* [Instructions for the task]:
Every line of the data is to be transcribed as it stands.

* [Collected data]:
- - - - -

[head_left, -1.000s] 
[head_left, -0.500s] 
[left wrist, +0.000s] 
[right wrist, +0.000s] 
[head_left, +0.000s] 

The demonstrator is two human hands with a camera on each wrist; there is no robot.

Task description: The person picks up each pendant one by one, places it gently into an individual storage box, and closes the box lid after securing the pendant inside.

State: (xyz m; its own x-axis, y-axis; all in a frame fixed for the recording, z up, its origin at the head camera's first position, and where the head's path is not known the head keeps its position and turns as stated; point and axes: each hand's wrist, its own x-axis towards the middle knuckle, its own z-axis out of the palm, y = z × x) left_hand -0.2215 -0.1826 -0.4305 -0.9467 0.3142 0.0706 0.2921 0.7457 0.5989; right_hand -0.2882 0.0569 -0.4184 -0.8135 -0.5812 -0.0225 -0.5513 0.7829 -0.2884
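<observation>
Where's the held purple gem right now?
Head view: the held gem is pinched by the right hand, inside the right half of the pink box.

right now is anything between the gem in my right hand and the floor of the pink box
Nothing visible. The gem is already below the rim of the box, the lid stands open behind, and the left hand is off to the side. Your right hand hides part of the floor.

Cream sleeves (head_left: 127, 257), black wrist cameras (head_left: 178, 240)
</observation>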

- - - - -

* [Task result]:
[head_left, -1.000s] 
[head_left, -0.500s] 
[left wrist, +0.000s] 
[right wrist, +0.000s] 
[head_left, +0.000s] 

The demonstrator is two human hands with a camera on each wrist; there is no robot.

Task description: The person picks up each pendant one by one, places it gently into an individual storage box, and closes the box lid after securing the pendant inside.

State: (xyz m; its own x-axis, y-axis; all in a frame fixed for the recording, z up, its origin at the head camera's first position, and where the head's path is not known the head keeps its position and turns as stated; point and axes: each hand's wrist, its own x-axis towards the middle knuckle, its own z-axis out of the palm, y = z × x) left_hand -0.2215 -0.1826 -0.4305 -0.9467 0.3142 0.0706 0.2921 0.7457 0.5989; right_hand -0.2882 0.0569 -0.4184 -0.8135 -0.5812 -0.0225 -0.5513 0.7829 -0.2884
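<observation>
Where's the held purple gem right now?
Head view: the held gem is pinched by the right hand, inside the right half of the pink box.

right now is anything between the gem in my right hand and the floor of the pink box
Nothing visible. The gem is already below the rim of the box, the lid stands open behind, and the left hand is off to the side. Your right hand hides part of the floor.

Cream sleeves (head_left: 127, 257), black wrist cameras (head_left: 178, 240)
</observation>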

The exercise is complete as it stands.